Multivariate priors for dichotomous variables

I am not really into bayesian statistics, but I face a problem of which I think you guys are probably into.

I have a set of dichotomous Variables A,B,C,… and I have assumptions about their probabilities P(A), P(B),… and also about the probabilities of each pair P(A&B), P(A&C), P(B&C), …
Or in other words, I have their variance-covariance matrix.
But I have no further assumptions about P(A&B&C) for example.

From this, I would like to construct the joint distribution of my variables with the maximum entropy.

How would you do this? Or how would you construct a reasonable joint distribution with this information? Is there an easy way to do this in stan?

I hope this question is not too obvious, but I did not find the answer in BDA 3, so if you would like to recommend literature, I would also be happy.

Hi @Maximilian_Ernst!

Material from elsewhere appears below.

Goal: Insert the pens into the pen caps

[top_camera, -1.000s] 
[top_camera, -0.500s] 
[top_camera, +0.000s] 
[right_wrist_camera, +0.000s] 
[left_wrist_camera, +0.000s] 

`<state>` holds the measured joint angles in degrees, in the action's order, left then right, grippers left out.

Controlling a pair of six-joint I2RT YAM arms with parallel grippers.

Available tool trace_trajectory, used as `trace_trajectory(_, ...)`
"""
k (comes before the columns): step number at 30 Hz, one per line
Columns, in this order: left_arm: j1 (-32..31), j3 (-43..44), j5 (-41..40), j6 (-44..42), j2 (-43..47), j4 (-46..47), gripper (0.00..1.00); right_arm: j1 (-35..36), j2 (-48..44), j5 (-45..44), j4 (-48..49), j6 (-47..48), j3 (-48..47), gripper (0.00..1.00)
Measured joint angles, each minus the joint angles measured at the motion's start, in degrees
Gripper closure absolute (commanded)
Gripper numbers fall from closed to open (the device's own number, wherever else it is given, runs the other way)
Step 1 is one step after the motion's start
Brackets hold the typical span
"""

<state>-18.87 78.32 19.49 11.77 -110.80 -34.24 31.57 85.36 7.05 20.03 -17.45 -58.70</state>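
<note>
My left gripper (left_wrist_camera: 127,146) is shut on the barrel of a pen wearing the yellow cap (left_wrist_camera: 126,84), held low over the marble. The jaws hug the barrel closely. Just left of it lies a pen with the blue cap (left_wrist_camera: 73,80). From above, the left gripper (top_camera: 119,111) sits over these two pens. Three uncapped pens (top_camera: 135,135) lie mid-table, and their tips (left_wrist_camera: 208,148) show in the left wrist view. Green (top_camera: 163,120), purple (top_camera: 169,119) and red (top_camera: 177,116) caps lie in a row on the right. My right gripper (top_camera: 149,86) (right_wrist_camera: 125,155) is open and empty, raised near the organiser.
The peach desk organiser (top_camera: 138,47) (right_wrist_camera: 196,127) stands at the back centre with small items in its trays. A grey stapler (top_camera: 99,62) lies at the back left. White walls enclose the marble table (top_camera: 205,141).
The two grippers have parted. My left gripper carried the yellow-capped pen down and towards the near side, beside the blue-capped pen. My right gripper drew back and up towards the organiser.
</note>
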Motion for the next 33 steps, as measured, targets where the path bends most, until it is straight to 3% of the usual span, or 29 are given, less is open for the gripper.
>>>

Welcome to the Stan forums!

So, just to make sure I get this right: You have data A, B, C, which are binary and correlated. I think the lingo is usually, that when you assign a prior to parameters you speak of priors and when you assign a distribution to data you usually call it likelihood. It’s not hugely important, since these two are entangled anyways and the distinction between variable and data can get blurry, too.

If you have something like a variance-covariance matrix, you can fit a multivariate Probit regression (scroll down a bit). Specifying priors can be a bit tricky, but usually in this model you treat the correlation matrix (variances are set to 1 to identify the model) as a parameter and estimate it.

Is that what you are looking for? If not feel free to follow up with questions, or maybe some details on the problem or what you are trying to achieve.

Cheers! :)
Max

Hi @Max_Mantei !
Thanks! Yes, I would like to assign a distribution to data.

I will take a look at the link later (since it takes me a while to understand it), but I maybe can already try to give some details.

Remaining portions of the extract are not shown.